Сильный южный ветер с унылым пасмурным небом и случайными высокими температурами сопровождал нас до 7 апреля, а когда туман рассеялся, мы смогли различить очертания земли на севере.

Характер дрейфа нашей льдины указывал нам на то, что мы должны были, в конечном счёте, дрейфовать на север, но наше продвижение в этом направлении не было непрерывным. Мы были отданы на милость ветра не могли повлиять ни на дрейф, ни на погоду.

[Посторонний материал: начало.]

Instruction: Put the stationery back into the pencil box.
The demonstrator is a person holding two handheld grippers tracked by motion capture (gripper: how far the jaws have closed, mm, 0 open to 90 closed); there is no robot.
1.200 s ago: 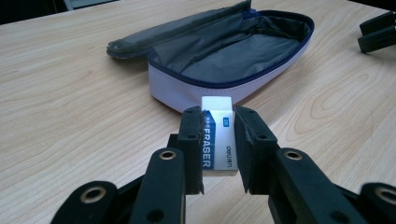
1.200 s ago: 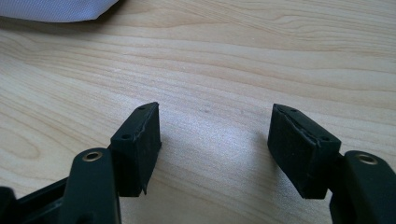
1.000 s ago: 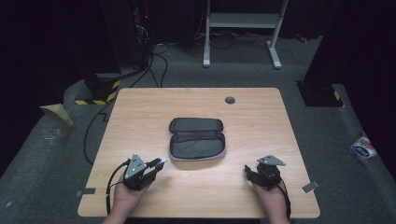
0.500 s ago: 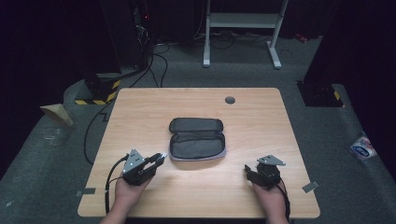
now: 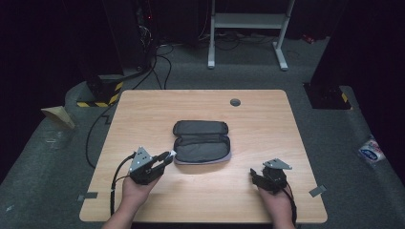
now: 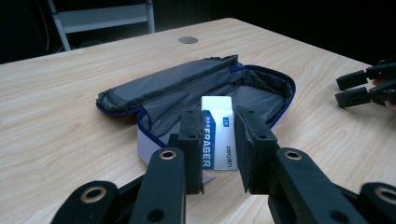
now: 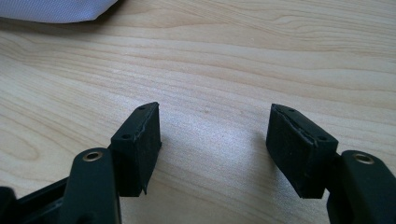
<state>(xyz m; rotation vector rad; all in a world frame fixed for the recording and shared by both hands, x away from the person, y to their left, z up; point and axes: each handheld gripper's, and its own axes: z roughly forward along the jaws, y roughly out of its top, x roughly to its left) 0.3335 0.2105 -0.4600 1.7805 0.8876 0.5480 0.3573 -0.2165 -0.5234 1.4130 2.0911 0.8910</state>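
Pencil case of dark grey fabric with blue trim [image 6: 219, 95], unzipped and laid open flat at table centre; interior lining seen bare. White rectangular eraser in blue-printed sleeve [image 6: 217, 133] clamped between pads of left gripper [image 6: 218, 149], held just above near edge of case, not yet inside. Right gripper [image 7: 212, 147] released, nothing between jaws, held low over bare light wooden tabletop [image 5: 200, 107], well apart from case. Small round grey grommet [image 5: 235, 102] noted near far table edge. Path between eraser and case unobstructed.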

Долгий период спокойной погоды в начале января вызвал у нас некоторое беспокойство по поводу постоянного пребывания на той же широте, на которой мы были в начале декабря. К концу января, однако, протяжённый дрейф на восемьдесят четыре мили в бурю нас всех приободрил. Вскоре он остановился, и мы начали дрейфовать немного к востоку. Скорость нашего дрейфа к северу теперь значительно замедлилась, и к 22 февраля мы были всё ещё в восьмидесяти милях от острова Паулета, который был нашей конечной целью. Там была хижина и некоторые запасы продовольствия, снятые с корабля, который отправился на выручку экспедиции Норденшёльда в 1904 году, и которые я собственноручно укомплектовывал. Между собой мы отмечали, что окажется странным поворотом судьбы, если те большие припасы провизии, которые я отсылал сюда много лет назад, теперь сослужат нам службу во время наступающей зимы. Но этого не случилось. 5 марта мы находились приблизительно в сорока милях южнее и восточнее долготы острова Паулета, и так как лёд был ещё слишком разбит, чтобы попытаться двигаться на санях, то это означало, что нас пронесёт мимо него. К 17 марта мы были точно на одной широте с островом Паулета, но в шестидесяти милях восточнее. Это означало, что наши шансы один к шестиста, что мы сможем добраться до него на санках через разбитый морской лёд в его нынешнем состоянии.